To begin with, consider that large efforts were made in the last three decades of the 20th century to build modular hardware platforms, e.g. with interchangeable memory, processor and interconnect components. This systematic reduction of technical friction against extrinsic adaptation was justified by a strong demand for adaptable hardware by the user base, which itself was a side-effect of the personal computing revolution of the ’70s and early ’80s.
Since then, as the customer base for hardware products has extended beyond the community of hobbyists, the demand for adaptable hardware has relatively dwindled [only in relative terms; in absolute terms it continues to grow]. Simultaneously, tight sales margins favor tight integration, often in the form of specialized hardware and systems-on-chip. And for all systems with multimedia output, the political atmosphere has facilitated the pervasive use of component signatures. All these factors have created tremendous technical friction against extrinsic adaptation.

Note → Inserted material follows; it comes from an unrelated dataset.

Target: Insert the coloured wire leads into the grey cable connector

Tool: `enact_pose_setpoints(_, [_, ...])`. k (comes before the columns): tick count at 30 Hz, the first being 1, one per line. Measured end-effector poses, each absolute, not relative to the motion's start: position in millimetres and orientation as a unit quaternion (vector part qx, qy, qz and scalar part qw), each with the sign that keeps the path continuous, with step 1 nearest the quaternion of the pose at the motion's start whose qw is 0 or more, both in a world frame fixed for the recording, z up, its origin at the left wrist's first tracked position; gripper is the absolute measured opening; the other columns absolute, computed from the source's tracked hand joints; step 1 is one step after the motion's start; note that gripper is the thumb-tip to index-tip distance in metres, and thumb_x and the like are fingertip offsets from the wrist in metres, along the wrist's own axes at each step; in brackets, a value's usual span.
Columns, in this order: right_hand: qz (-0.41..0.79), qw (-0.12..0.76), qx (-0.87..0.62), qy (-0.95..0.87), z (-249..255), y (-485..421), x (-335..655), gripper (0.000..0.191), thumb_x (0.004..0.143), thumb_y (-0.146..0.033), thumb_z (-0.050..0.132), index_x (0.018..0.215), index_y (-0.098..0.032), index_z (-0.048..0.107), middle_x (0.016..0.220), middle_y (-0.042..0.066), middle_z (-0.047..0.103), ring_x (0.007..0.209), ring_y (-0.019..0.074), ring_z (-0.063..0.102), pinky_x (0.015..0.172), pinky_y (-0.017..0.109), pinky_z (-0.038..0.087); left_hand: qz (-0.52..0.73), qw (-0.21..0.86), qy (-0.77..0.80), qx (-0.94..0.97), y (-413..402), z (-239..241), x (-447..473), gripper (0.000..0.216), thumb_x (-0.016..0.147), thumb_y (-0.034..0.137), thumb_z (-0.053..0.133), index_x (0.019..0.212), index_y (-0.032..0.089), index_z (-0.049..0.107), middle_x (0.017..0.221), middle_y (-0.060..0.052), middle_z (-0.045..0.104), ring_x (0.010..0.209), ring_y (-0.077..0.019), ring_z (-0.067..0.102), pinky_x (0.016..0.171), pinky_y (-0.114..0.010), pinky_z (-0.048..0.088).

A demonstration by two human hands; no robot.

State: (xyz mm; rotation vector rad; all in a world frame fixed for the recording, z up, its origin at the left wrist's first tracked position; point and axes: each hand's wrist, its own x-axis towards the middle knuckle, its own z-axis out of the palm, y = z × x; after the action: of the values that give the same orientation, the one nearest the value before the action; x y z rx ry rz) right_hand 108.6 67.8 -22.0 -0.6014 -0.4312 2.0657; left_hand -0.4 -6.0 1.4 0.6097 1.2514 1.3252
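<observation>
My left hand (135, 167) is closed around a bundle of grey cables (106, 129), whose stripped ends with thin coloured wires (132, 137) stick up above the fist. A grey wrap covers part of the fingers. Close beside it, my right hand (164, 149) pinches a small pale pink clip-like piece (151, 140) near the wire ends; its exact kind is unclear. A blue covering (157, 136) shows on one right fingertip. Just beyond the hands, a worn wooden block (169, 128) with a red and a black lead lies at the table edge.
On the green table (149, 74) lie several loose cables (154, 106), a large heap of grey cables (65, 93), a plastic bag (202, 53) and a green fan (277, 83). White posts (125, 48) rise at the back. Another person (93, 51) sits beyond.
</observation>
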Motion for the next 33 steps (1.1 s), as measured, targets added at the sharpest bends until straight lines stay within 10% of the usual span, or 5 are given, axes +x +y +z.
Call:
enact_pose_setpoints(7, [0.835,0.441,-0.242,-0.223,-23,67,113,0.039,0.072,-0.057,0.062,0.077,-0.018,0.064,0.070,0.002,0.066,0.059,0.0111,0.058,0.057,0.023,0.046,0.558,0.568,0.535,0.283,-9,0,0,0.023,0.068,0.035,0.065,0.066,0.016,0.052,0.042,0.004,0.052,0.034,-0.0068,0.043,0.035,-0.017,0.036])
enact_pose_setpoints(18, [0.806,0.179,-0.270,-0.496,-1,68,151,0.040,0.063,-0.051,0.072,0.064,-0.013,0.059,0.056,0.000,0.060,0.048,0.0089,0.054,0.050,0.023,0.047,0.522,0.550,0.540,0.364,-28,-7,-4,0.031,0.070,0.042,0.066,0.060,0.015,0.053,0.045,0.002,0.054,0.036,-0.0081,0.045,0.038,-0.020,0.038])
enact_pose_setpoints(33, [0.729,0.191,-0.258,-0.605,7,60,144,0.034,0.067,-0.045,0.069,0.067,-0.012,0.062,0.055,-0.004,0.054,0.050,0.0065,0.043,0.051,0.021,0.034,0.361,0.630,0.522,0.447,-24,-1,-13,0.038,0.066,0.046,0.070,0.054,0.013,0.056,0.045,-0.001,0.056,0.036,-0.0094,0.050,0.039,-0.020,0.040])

But the current situation does not invalidate the benefits and desirability of extrinsically adaptable systems. A known way to design for extrinsic adaptation is to exercise hardware modularity and standard hardware interfaces. More adaptable systems would reduce vendor lock-in, increase reusability and thus eventually reduce waste and evolution costs. Moreover, renewed interest and demand for extrinsic adaptability is only a slight cultural shift away: a more open political mindset, and a manufacturing overhead eventually compensated by the aforementioned longer-term benefits.
We can thus argue for the existence of an ethical imperative for hardware architects and platform providers to stimulate extrinsic adaptivity, as a particular instance of the more general imperative to favor long-term priorities over short-term gains.
My article was adopted by the portal site Cryptome under identifier 2013-0854. Following this publication, I was invited to give a lecture on this topic at the Security of Systems and Networks course of the University of Amsterdam.
is a computer scientist and software engineer specialized in compiler construction, computer architecture, operating systems and databases.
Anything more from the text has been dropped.